I have often found views to be implicated in performance issues. Once again, views are the real SQL equivalent of functions. But in the same way as deeply nested functions and clumsy parameter passing sometimes take their toll on performance, in many cases performance issues can be traced back to views.

What Views Are For

Views can serve several purposes. At their simplest (and most innocent), they can serve as a security device, narrowing the vision of data to some columns, or to some rows, or to some combination of rows and columns. Because all DBMS products feature information functions that retrieve data specific to the current user (such as the login name or system username), a generic view can be built that returns data dependent on the privileges of the invoker. Such a view merely adds filtering conditions to a base table and has no measurable impact on performance.

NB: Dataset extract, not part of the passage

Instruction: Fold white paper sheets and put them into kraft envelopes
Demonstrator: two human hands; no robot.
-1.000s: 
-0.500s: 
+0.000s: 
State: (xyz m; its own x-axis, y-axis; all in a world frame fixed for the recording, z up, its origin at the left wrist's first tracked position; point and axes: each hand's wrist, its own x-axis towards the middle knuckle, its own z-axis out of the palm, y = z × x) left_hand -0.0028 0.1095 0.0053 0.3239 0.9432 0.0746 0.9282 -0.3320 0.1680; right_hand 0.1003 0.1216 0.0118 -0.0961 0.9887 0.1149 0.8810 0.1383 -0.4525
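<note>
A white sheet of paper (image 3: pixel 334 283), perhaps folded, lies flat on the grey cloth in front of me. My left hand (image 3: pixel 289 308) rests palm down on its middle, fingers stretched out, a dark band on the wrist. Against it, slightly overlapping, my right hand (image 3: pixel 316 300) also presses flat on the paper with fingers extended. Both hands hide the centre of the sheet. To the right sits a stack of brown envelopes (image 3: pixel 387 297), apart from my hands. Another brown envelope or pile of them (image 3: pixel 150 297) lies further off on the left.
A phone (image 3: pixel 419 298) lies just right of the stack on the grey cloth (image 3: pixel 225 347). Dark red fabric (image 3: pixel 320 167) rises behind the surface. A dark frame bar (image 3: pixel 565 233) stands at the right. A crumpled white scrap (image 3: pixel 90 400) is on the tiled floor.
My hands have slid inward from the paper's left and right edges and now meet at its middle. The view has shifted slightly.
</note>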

But views can also be repositories for complicated SQL operations that may have to be reused. And here it becomes much more interesting, because if we don’t keep in mind the fact that we are operating against a view and not a base table, in some cases we may suffer a severe performance penalty.

In this section, I will show how even a moderately complex view can impact performance through two examples drawn on two of the tables I used in Chapter 1: the transactions table, which contains amounts for many transactions carried out in different currencies, and the currency_rates table, which stores the exchange rate for the various currencies at various dates.

Performance Comparison with and Without a Complex View

First let’s create a “complex” view that is no more than an aggregate of transactions by currency (in the real world, there likely would be an additional condition on dates, but the absence of this condition changes nothing in this example):

create view v_amount_by_currency
as select curr, round(sum(amount), 0) amount
   from transactions
   group by curr;

I haven’t picked a view that aggregates values at random; the problem with aggregating and filtering lies in whether you first aggregate a large volume of data and then filter on the result, or whether you filter first so as to aggregate a much smaller amount of data. Sometimes you have no choice (when you want to filter on the result of the aggregation, which is the operation performed by the having clause), but when you have the choice, what you do first can make a big difference in performance.

The question is what happens when you run a query such as the following:

select *
from v_amount_by_currency
where curr = 'JPY'; 

You have two options. You can apply filtering after the aggregate, like so:

select curr, round(sum(amount), 0) amount
from transactions
group by curr
having curr = 'JPY';

Or you can push the filtering inside the view, which behaves as though the query were written as follows:

select curr, round(sum(amount), 0) amount
from transactions
where curr = 'JPY'
group by curr;

You can consider this last query to be the “optimal” query, which I will use as a reference.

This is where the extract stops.